Comme il l’avait annoncé, les ministres rattachés à Bercy ont l’intention de garantir une fiscalité, du numérique notamment, plus juste parce que mieux répartie. Ce sont donc les géants du web qui devront se plier à cette nouvelle mesure d’imposition.

Une mesure déjà ancienne

Taxer les acteurs du numérique qui ont des activités en France et profitent des infrastructures en France trotte dans les esprits des politiques depuis quelques temps. En mai 2011, l’espace publicitaire en ligne avait déjà fait l’objet d’une tentative d’imposition, sans toutefois toucher les acteurs basés à l’étranger, tels que Google.

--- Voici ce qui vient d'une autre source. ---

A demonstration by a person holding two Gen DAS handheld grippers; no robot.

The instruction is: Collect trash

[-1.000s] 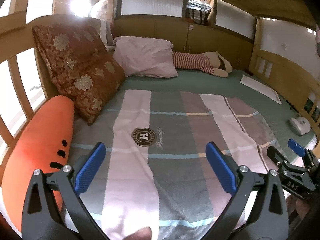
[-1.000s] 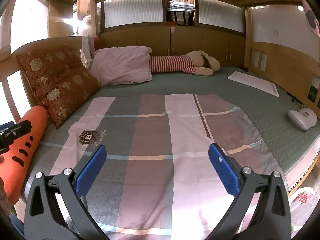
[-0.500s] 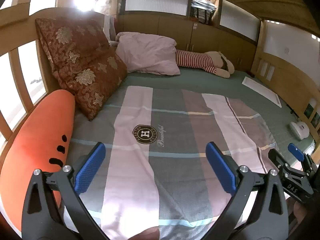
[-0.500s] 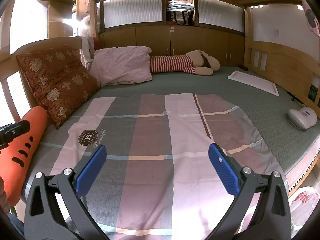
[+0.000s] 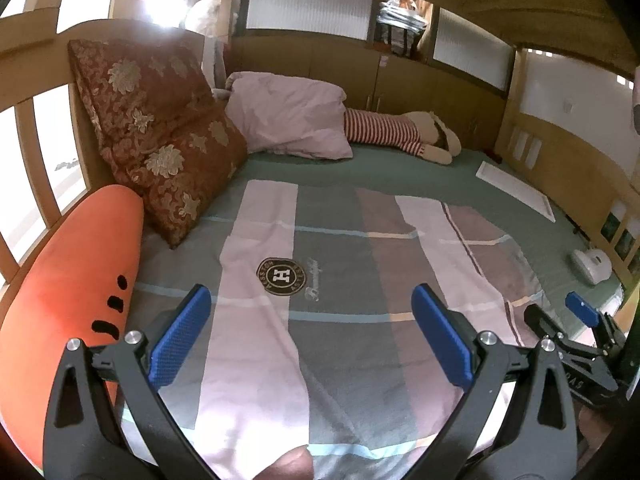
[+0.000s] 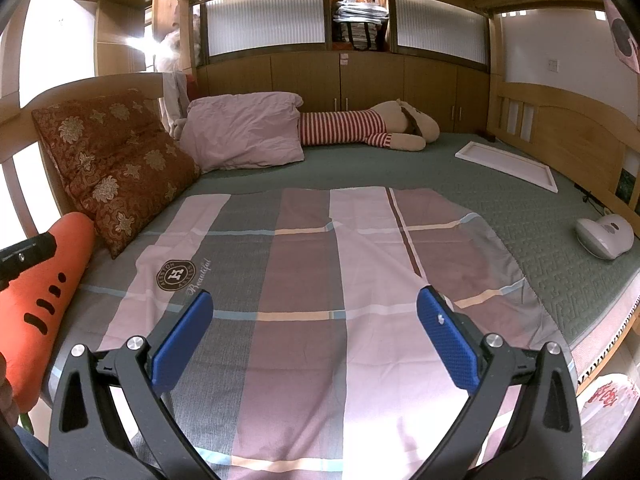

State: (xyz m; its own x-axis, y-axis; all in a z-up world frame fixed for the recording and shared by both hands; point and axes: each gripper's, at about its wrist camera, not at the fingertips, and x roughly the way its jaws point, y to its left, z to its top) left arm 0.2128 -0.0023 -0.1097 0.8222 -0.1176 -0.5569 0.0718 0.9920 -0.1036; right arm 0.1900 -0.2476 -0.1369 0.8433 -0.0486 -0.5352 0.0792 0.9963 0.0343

Cela dit, le système fiscal français appréhende difficilement les nouvelles formes de transactions issues de l’économie numérique.

L’économie numérique : une manne potentielle d’importance

Pour les finances françaises fragiles, l’économie numérique constitue un espoir de redresser le cap. Les entreprises françaises, désavantagées, se trouveraient dès lors dans une situation de saine concurrence, face à des entreprises étrangères taxées selon les mêmes normes.

Les ministres s’annoncent attentifs aux travaux issus du Conseil National du Numérique et à ceux du Parlement.

Les acteurs français défavorisés dénoncent le profit fait par les entreprises étrangères de leur investissement, à hauteur de 6 milliards par an dans les réseaux nationaux. Le chiffre d’affaire des acteurs étranger en retire des bénéfices, tout en pouvant se soustraire à l’impôt en se basant dans les niches fiscales européennes, l’Irlande et le Luxembourg.

C’est en toute logique que le Président UMP du Sénat, Philippe Marini, va déposer une proposition de loi sur la fiscalité numérique qui serait une nouvelle version de celle de l’an passé.